“Ne demande jamais ton chemin à quelqu'un qui le connaît, car tu ne pourrais pas t'égarer !”.

Rabbi Nahman de Braslav

Origines

Le mouvement de la Kabbale a des origines très anciennes. On trouve déjà une partie de ses éléments dans la littérature apocalyptique des IIe et Ier siècles avant J.-C. Les Esséniens ont parfois été considérés comme des précurseurs de la Kabbale. Le Sefer ha-Zohar, livre sacré des kabbalistes, prétend rapporter l'enseignement que Simon bar Yohaï dispensait à ses disciples au IIe siècle après J.-C. Le Sefer ha-Yetzirah, redécouvert au IXe siècle, fut écrit entre le IIIe et le VIe siècle ; il contient déjà les éléments d'une cosmogonie fondée sur les dix chiffres (les 10 Sefirot) et les 22 lettres de l'alphabet hébraïque, et propose le Grand Nom de Dieu comme objet suprême de la méditation.


Développement

À partir du XIIIe siècle, les kabbalistes apparaissent comme un groupe mystique distinct, avec Abraham Aboulafia, représentant du kabbalisme extatique, qui puise son inspiration à la fois dans le Sefer ha-Yetzira et dans l'œuvre du philosophe juif Maïmonide (1135-1204), et surtout avec Moïse de León, qui, entre 1270 et 1280, écrit en araméen une série de traités dont l'ensemble constitue le Sefer ha-Zohar ou Livre de la Splendeur : l'importance de ce maître livre de la Kabbale fut telle que l'on a souvent confondu la doctrine tout entière avec cette œuvre particulière.

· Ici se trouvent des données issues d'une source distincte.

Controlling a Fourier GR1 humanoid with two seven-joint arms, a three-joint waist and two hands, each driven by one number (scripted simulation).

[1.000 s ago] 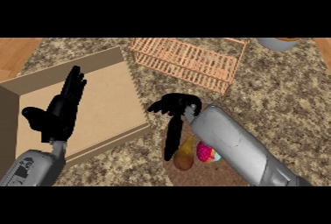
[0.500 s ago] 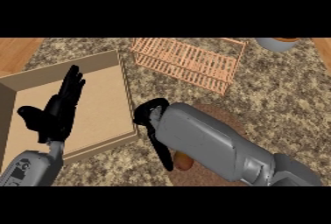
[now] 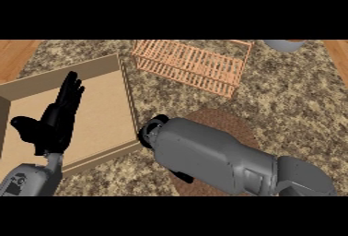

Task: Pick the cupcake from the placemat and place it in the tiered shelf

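right hand point(image 3: 151, 132) at left edge of placemat point(image 3: 234, 122), likely after the hidden cupcake, grip can't tell; left hand point(image 3: 58, 119) straight-fingered, parked farther left.

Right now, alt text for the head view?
The right forearm lies across the brown placemat, no cupcake visible. The left hand rests open over the tan tray at left; the orange tiered shelf lies beyond.

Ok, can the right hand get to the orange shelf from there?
Probably yes. Only open counter lies between the right hand and the tiered shelf, with nothing standing in the way.
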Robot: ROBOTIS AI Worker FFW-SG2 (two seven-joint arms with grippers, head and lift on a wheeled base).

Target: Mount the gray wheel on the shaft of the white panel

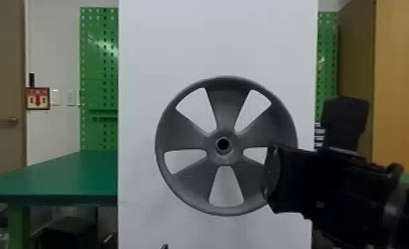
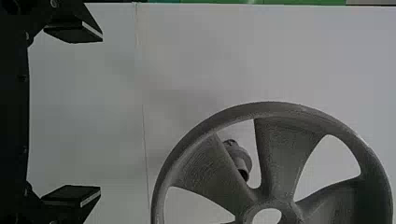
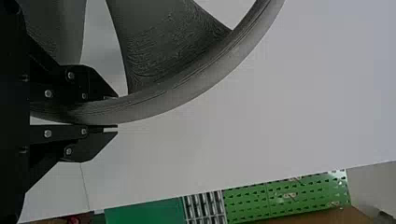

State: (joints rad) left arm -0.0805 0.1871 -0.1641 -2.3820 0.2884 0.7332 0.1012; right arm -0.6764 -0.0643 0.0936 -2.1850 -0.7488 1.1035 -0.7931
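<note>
"Which way does the gray wheel [image 1: 228, 106] face?"

"It stands upright before the white panel [image 1: 147, 49], its broad face toward the head camera. It's round, so its axis is the line through the hub [image 1: 225, 159], running roughly front to back toward the panel."

"And the shaft [image 2: 240, 161]?"

"The left wrist view has it through an opening in the wheel, a short stub jutting out from the panel, with the wheel in front of it."

"Count them for me."

"One wheel, one panel, one shaft. The wheel has five spokes and five openings around a single hub."

"What has hold of it?"

"The right gripper [image 1: 269, 175]. It grasps the rim [image 3: 159, 103] at the wheel's lower right in the head view, one finger inside and one outside."

"The left gripper [image 1: 164, 246]?"

"Released: its two fingers are spread wide apart, in front of the panel, near the wheel. In the head view a dark tip pokes in at the bottom edge."
</note>
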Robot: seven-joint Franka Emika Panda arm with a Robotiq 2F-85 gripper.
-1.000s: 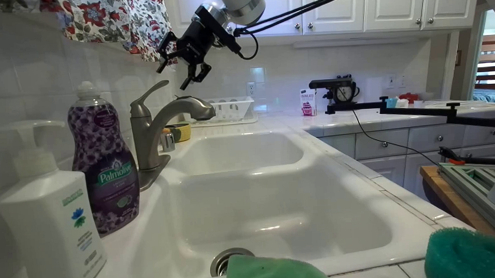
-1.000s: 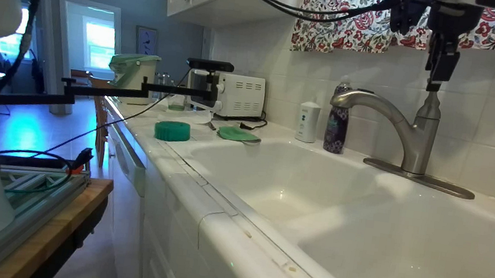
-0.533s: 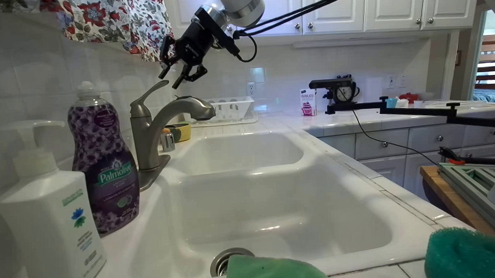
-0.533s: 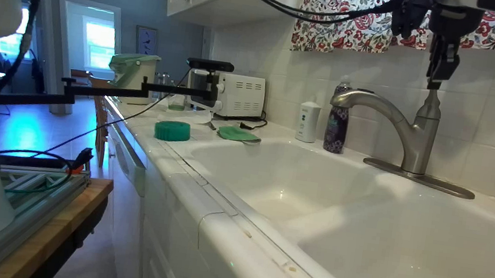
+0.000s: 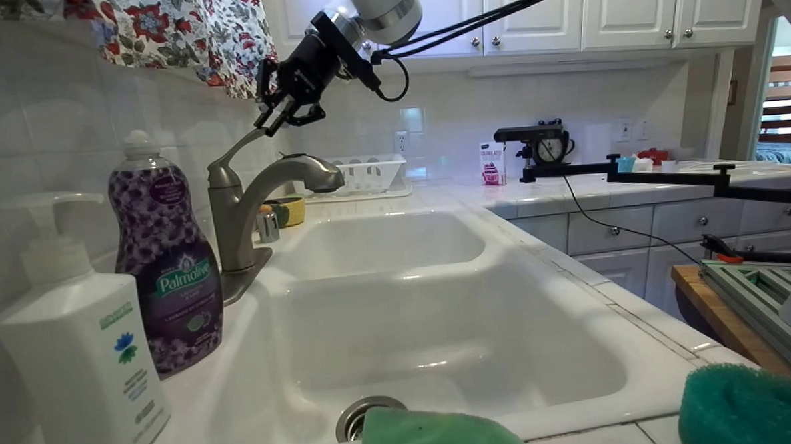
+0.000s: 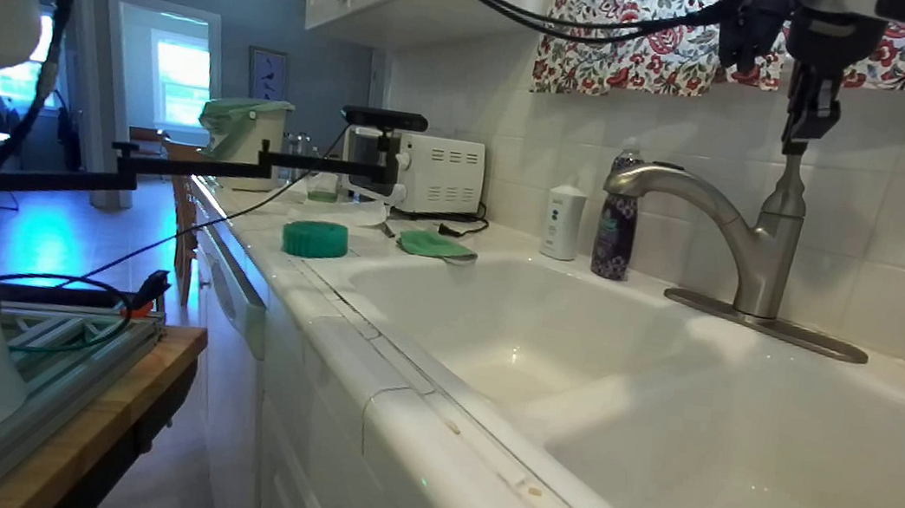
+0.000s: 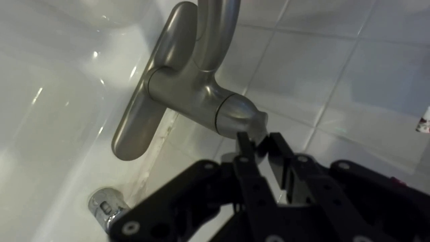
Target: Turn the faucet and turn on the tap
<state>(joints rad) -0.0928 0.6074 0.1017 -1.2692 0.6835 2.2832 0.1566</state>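
"Palmolive" on a purple bottle [image 5: 166,252], white pump bottle [image 5: 74,363] with print too small

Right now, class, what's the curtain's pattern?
Floral: the curtain shows leaves and red flowers on white, clearest in an exterior view.

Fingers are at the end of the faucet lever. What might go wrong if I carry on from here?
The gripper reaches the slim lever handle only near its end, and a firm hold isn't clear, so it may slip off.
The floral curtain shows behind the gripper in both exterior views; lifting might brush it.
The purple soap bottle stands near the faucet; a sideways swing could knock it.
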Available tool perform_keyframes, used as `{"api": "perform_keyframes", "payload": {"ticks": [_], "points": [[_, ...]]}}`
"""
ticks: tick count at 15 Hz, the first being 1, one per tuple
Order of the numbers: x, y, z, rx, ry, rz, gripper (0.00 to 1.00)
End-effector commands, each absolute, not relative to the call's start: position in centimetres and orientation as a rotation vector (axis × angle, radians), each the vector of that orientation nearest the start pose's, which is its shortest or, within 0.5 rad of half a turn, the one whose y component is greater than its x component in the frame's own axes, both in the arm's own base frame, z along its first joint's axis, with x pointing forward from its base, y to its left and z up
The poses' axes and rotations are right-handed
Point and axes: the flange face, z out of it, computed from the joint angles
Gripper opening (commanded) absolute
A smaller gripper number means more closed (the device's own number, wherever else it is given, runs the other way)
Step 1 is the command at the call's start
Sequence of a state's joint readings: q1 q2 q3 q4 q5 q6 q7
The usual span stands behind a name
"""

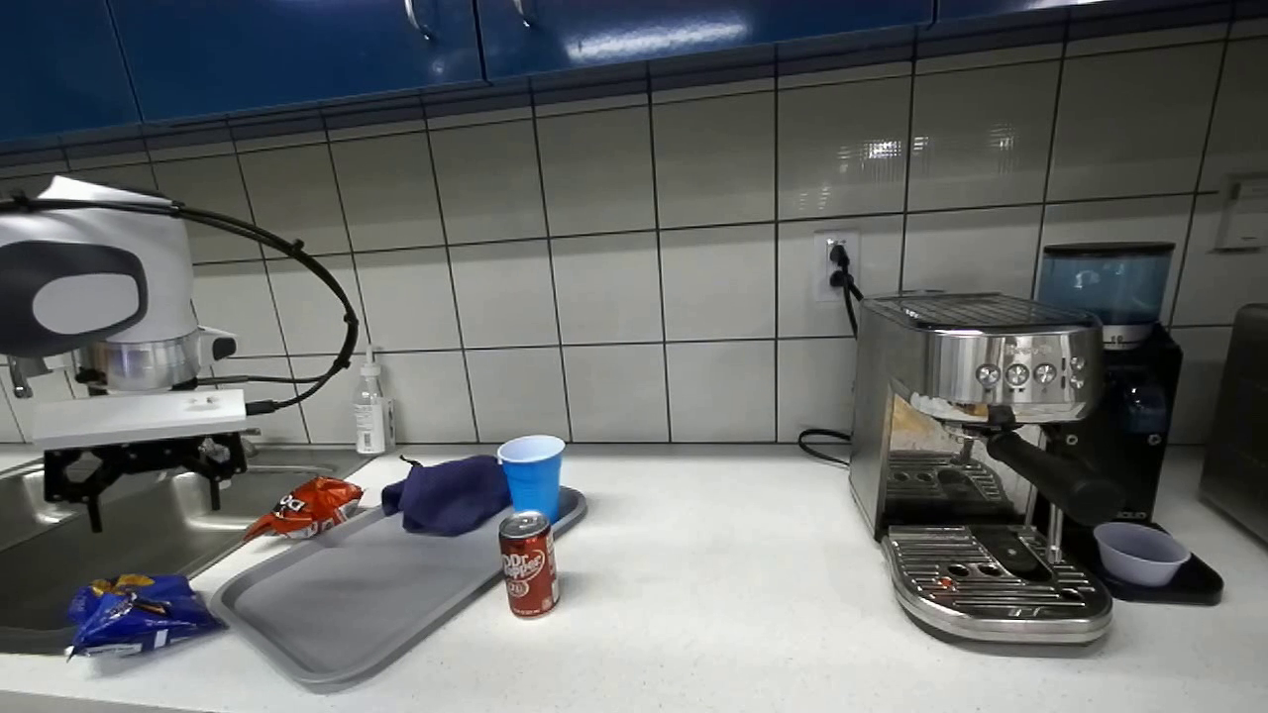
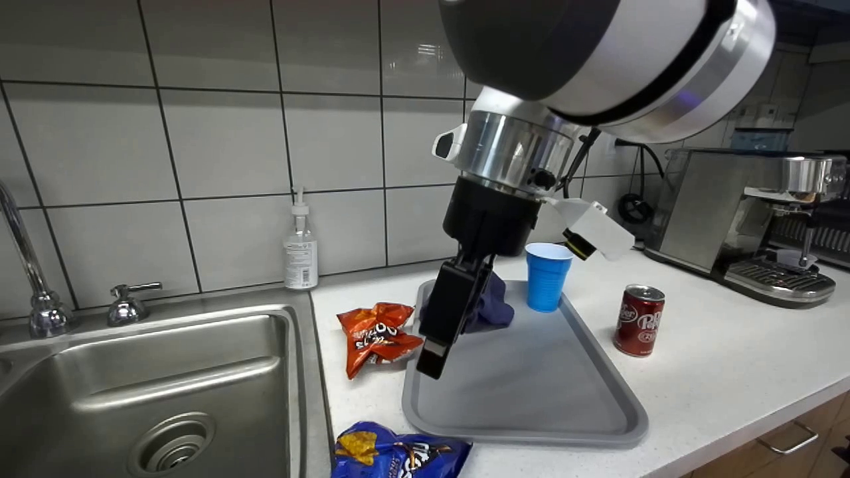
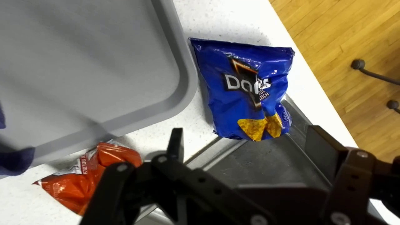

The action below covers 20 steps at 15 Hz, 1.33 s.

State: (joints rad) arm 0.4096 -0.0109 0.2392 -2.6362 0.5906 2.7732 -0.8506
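My gripper (image 3: 250,145) is open and empty, its two black fingers wide apart in the wrist view. It hangs above the counter and sink edge in both exterior views (image 1: 156,507) (image 2: 433,362). A blue Doritos bag (image 3: 247,87) lies below and ahead of the fingers, partly over the sink corner, beside the tray. It also shows in both exterior views (image 1: 139,616) (image 2: 402,457). An orange-red chip bag (image 3: 81,179) lies by the tray's other corner, partly hidden by a finger. The grey tray (image 3: 93,62) carries a dark purple cloth (image 1: 451,497) and a blue cup (image 1: 533,473).
A Dr Pepper can (image 1: 528,566) stands upright beside the tray. The steel sink (image 2: 219,392) with its faucet (image 2: 30,259) adjoins the counter. A soap bottle (image 2: 300,255) stands near the wall. An espresso machine (image 1: 981,366), a grinder (image 1: 1139,396) and a small bowl (image 1: 1139,557) stand further along.
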Motion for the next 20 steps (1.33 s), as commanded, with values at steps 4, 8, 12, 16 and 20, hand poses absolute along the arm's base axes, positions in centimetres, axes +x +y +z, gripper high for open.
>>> {"api": "perform_keyframes", "payload": {"ticks": [4, 8, 12, 16, 20], "points": [[36.5, 25.9, 24.1, -2.548, -1.38, -0.184, 1.0], [36.9, 26.6, 22.7, -2.546, -1.407, -0.155, 1.0], [37.6, 27.4, 21.3, -2.543, -1.448, -0.123, 1.0], [38.1, 28.5, 20.3, -2.543, -1.491, -0.1, 1.0], [38.3, 29.4, 19.4, -2.542, -1.509, -0.077, 1.0]]}}
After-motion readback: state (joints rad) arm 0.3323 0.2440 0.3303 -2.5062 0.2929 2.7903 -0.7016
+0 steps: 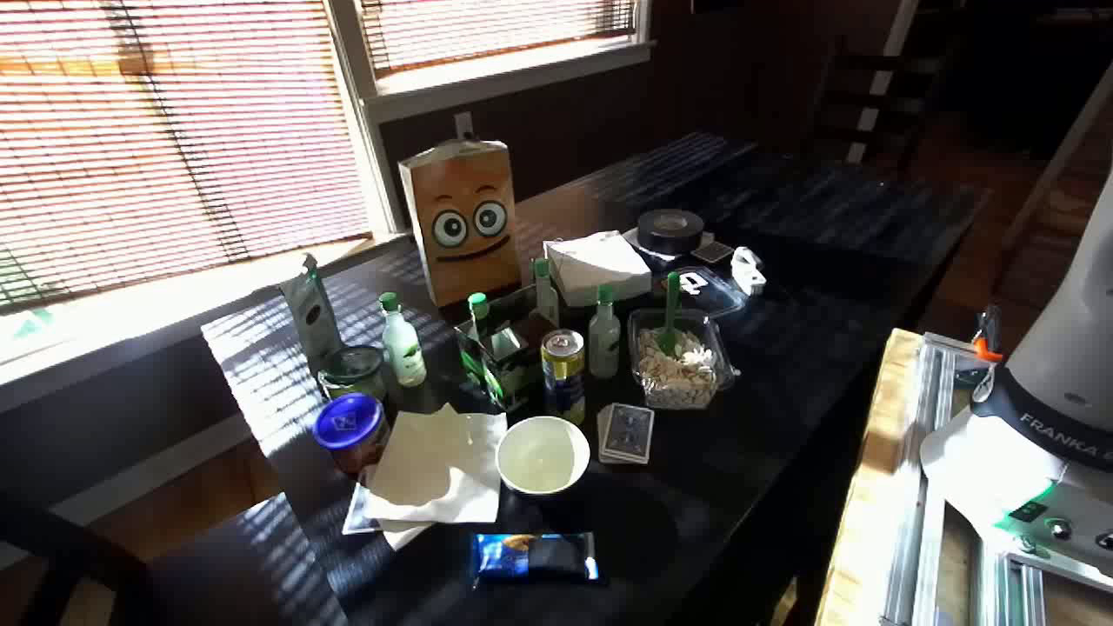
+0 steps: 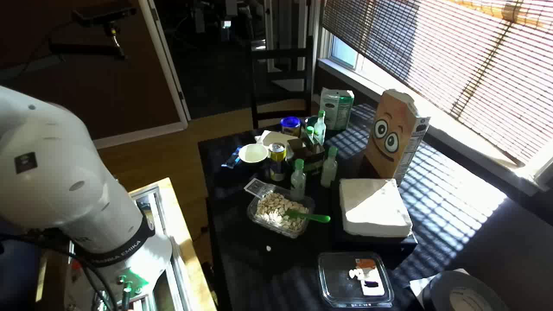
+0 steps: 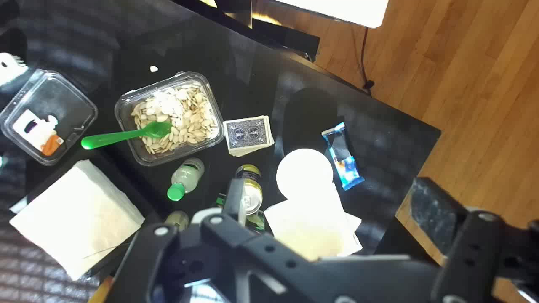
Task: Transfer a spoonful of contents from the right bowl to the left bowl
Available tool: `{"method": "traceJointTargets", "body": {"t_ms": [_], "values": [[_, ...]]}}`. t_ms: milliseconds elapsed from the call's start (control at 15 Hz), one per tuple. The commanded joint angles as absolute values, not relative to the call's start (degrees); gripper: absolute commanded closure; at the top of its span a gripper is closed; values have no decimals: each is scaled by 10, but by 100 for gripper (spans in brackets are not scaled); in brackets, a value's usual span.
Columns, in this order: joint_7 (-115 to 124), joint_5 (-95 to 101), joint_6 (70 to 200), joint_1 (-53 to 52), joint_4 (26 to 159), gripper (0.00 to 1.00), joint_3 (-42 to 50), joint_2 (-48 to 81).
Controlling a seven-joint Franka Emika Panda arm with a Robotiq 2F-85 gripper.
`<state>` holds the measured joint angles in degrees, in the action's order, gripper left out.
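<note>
I'd call the transfer not yet started. In the wrist view my fingers (image 3: pixel 436 210) stand spread, gripping nothing; the green spoon (image 3: pixel 126 135) rests in the seeds (image 3: pixel 191 120) inside the clear tub (image 3: pixel 126 112), its handle toward nine o'clock. The white bowl (image 3: pixel 305 171), at four o'clock from the tub, looks seedless in both exterior views. Grasp, scoop, carry and tip remain.
</note>
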<state>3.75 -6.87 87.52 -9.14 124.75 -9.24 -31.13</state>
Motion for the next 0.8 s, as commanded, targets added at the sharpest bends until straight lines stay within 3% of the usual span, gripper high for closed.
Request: {"method": "traceJointTargets", "body": {"t_ms": [0,267,733], "values": [[37,-69,874,-89,1246,0,-94,-311],[46,-54,892,-74,1262,0,-87,-316],[-36,-60,1002,-14,1369,0,26,-309]]}}
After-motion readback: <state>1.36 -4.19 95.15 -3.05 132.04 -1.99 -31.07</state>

En 1492, les Juifs sont chassés d'Espagne par Isabelle la Catholique, et un groupe de mystiques part s'établir à Safad, petite ville de Galilée où, pendant plus d'un siècle, les activités kabbalistes vont connaître une vie intense. Moïse Cordovero et surtout Isaac Louria transportent la Kabbale du cercle étroit des initiés jusque dans la conscience populaire. Leur doctrine est une tentative pour surmonter l'exil, en en aggravant les tourments, mais en exaltant l'espoir d'une rédemption. L'accent est mis sur le rôle véritable de la Loi : diriger l'effort intérieur de l'Homme vers la restauration de l'harmonie universelle.

Un siècle plus tard, la Kabbale aboutit à la doctrine hérétique de Sabbataï Zevi, qui se proclame Messie et suscite une immense espérance dans le monde juif. En 1666, il se convertit à l'islam, mais, en dépit de son apostasie et jusqu'à nos jours, il conserve des disciples qui croient voir personnifiée en lui la vieille conception du Messie torturé par les puissances du mal.

Le kabbalisme, bien que comptant encore quelques adeptes, a aujourd'hui cédé la place à une autre forme de mysticisme, le hassidisme (de hassid, «pieux»), rénové en Europe orientale vers le milieu du XVIIIe siècle, mais qui a hérité beaucoup d'éléments de l'ancienne mystique.

La pensée kabbaliste, d'essence purement juive, a pénétré le monde chrétien. Les cathares ne l'ont sans doute pas ignorée. Raymond Lulle (1233-1315), Pic de La Mirandole (1463-1494), Reuchlin (1455-1522) et Paracelse (1493-1541) s'en sont inspirés, ainsi que de nombreux écrivains.